Your task is to quote the listing below exactly, beginning with its first line and ending on the line bearing "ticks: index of".

★ ★ ★ ★

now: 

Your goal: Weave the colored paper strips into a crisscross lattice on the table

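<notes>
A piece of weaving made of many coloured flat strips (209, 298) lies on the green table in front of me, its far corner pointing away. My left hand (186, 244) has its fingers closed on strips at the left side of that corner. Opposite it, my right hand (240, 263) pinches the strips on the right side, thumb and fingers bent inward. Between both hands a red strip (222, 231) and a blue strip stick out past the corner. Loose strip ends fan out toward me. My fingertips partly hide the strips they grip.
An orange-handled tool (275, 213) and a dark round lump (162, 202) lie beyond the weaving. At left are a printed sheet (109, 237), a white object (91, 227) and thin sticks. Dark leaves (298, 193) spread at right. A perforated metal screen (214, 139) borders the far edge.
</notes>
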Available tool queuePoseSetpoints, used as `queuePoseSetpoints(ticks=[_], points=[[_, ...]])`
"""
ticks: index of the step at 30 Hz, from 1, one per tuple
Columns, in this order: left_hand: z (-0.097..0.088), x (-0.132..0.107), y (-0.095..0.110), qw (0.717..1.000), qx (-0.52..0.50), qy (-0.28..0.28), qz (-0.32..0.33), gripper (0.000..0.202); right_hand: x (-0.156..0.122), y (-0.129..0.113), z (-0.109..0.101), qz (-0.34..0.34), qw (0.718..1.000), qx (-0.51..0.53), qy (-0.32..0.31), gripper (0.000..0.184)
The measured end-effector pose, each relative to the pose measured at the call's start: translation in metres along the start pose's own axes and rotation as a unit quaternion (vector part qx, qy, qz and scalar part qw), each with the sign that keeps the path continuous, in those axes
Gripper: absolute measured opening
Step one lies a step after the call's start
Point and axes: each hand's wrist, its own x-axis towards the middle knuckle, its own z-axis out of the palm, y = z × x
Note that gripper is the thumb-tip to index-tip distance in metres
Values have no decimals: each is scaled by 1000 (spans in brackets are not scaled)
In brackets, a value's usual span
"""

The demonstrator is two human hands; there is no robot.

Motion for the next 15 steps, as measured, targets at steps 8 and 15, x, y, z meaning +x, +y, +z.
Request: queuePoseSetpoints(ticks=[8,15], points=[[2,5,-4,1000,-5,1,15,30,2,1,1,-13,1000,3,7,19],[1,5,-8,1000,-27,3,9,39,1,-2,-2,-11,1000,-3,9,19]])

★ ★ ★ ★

→ **Answer for the task**:
now: 

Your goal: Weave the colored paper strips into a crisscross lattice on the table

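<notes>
A piece of weaving made of many coloured flat strips (209, 298) lies on the green table in front of me, its far corner pointing away. My left hand (186, 244) has its fingers closed on strips at the left side of that corner. Opposite it, my right hand (240, 263) pinches the strips on the right side, thumb and fingers bent inward. Between both hands a red strip (222, 231) and a blue strip stick out past the corner. Loose strip ends fan out toward me. My fingertips partly hide the strips they grip.
An orange-handled tool (275, 213) and a dark round lump (162, 202) lie beyond the weaving. At left are a printed sheet (109, 237), a white object (91, 227) and thin sticks. Dark leaves (298, 193) spread at right. A perforated metal screen (214, 139) borders the far edge.
</notes>
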Available tool queuePoseSetpoints, used as `queuePoseSetpoints(ticks=[_], points=[[_, ...]])`
"""
ticks: index of the step at 30 Hz, from 1, one per tuple

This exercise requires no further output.